Task directions – Only the lines from the beginning of the data below through the line containing "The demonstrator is" belong in the response, each copied exactly.

Recorded information –
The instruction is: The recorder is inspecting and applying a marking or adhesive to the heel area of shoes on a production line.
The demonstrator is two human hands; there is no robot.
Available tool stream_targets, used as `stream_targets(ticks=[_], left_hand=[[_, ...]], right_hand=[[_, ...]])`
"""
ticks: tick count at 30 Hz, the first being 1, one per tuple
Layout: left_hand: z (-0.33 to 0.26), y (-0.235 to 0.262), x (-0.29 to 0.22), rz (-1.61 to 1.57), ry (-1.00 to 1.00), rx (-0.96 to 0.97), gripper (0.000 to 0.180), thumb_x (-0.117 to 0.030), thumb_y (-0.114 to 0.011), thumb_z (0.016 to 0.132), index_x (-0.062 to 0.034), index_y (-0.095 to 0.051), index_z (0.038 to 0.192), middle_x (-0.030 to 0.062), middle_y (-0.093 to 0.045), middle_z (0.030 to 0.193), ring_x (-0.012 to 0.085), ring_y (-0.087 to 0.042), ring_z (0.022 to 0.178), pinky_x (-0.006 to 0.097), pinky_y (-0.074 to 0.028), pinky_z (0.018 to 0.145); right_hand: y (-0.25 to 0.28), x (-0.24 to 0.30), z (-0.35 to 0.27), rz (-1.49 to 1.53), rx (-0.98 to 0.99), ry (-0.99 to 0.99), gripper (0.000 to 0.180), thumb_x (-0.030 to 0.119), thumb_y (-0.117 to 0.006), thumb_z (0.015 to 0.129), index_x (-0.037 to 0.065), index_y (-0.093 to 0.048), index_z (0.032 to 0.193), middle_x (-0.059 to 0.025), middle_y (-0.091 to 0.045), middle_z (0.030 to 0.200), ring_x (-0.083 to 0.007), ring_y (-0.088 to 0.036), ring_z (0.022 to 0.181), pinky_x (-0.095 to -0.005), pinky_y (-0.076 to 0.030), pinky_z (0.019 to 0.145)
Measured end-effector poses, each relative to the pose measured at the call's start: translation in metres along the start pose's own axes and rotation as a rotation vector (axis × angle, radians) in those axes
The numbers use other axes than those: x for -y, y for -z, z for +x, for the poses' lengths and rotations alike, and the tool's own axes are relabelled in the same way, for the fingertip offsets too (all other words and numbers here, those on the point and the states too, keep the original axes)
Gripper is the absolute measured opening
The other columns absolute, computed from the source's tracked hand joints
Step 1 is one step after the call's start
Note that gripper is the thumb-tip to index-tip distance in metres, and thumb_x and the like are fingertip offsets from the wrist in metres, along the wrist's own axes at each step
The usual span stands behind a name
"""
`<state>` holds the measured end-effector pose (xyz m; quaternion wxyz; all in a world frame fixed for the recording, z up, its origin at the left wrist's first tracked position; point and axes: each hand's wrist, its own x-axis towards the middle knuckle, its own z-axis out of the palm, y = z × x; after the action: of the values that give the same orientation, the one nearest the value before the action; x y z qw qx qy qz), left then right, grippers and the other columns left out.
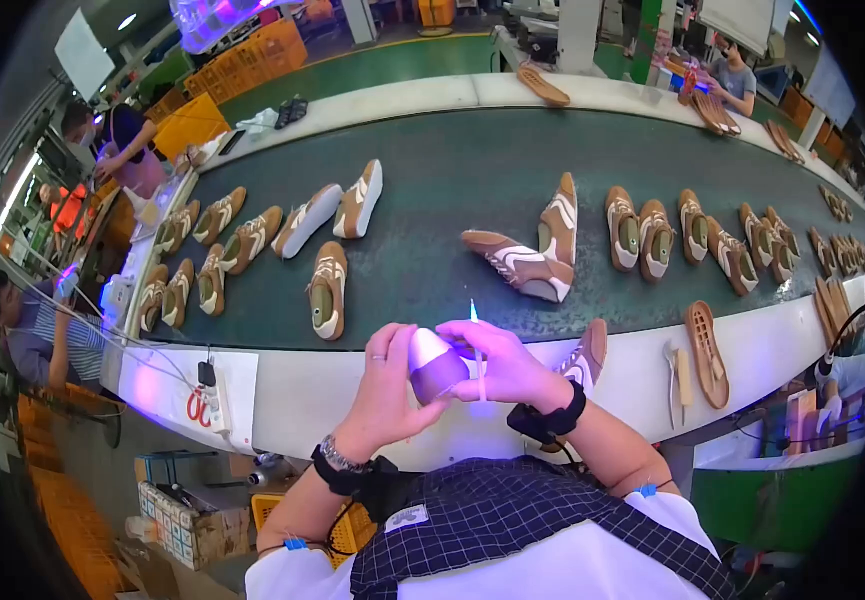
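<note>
Around the dark green belt (432, 170), brown-and-white shoes stand in groups at its left and right ends. A single shoe (328, 292) sits toward its near left edge, and a touching pair (542, 245) lies on its middle, one shoe tipped on its side. Along the belt's near edge runs a white tabletop (302, 400), with a brown sole (706, 355) and a slim pale tool (684, 378) by its right part. Another shoe (589, 355) on that side is partly blocked by the right forearm.

The held shoe (436, 372) is up before the belt's near edge, its rounded, pale-lit end toward the belt; the hands hide much, so its full long axis cannot be told. The left hand's (384, 385) fingers curl closed around its left side. The right hand's (502, 368) fingers pinch a pen-like tool (480, 375), tip toward the belt.
</note>
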<state>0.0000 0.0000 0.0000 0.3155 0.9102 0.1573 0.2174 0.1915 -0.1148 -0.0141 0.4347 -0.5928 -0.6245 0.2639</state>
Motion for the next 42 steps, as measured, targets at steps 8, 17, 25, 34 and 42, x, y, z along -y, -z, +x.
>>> stream_targets(ticks=[8,17,25,34,42], left_hand=[[-0.02,-0.016,0.025,-0.57,0.044,0.037,0.101,-0.025,-0.093,0.056,-0.0032,-0.036,0.136,0.0158,-0.053,0.134,0.0246,-0.047,0.129,0.039,-0.038,0.107],[-0.022,-0.026,0.012,-0.33,-0.141,-0.037,0.065,-0.026,-0.088,0.054,-0.009,-0.064,0.112,0.008,-0.064,0.107,0.0253,-0.055,0.104,0.039,-0.041,0.094],[-0.023,-0.036,0.005,-0.32,-0.205,-0.087,0.065,-0.024,-0.088,0.054,-0.0085,-0.061,0.11,0.0086,-0.064,0.107,0.0279,-0.057,0.098,0.04,-0.042,0.092],[-0.036,-0.051,-0.005,-0.242,-0.254,-0.126,0.065,-0.022,-0.089,0.053,-0.0074,-0.06,0.109,0.0087,-0.065,0.106,0.0277,-0.057,0.098,0.039,-0.044,0.089],[-0.037,-0.055,-0.008,-0.233,-0.237,-0.132,0.064,-0.021,-0.09,0.052,-0.0066,-0.061,0.107,0.0085,-0.065,0.106,0.0271,-0.057,0.099,0.039,-0.045,0.09]], right_hand=[[-0.006,-0.01,-0.032,0.401,0.027,-0.194,0.083,0.02,-0.085,0.067,0.001,-0.043,0.136,-0.0146,-0.057,0.123,-0.0247,-0.059,0.112,-0.0375,-0.047,0.099],[0.018,0.023,-0.04,0.757,-0.032,-0.22,0.04,0.017,-0.055,0.094,0.001,-0.046,0.129,-0.0077,-0.061,0.105,-0.013,-0.059,0.094,-0.0322,-0.047,0.088],[-0.005,0.035,-0.042,0.72,-0.201,-0.296,0.012,0.014,-0.054,0.098,0.005,-0.054,0.106,-0.0006,-0.058,0.073,-0.0063,-0.056,0.063,-0.0213,-0.046,0.056],[-0.028,0.032,-0.049,0.335,-0.376,-0.353,0.015,0.015,-0.054,0.097,0.002,-0.054,0.102,-0.0064,-0.061,0.074,-0.0136,-0.06,0.066,-0.029,-0.048,0.061],[-0.022,0.037,-0.048,0.113,-0.379,-0.237,0.012,0.013,-0.053,0.096,0.001,-0.053,0.1,-0.0144,-0.062,0.078,-0.0233,-0.062,0.07,-0.0346,-0.049,0.065]])
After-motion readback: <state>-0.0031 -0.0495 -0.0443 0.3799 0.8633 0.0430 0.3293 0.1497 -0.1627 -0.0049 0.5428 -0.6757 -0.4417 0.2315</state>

Problem solution –
The instruction is: The recorder is inspecting and applying a marking or adhesive to the heel area of shoes on a production line.
The demonstrator is two human hands; there is no robot.

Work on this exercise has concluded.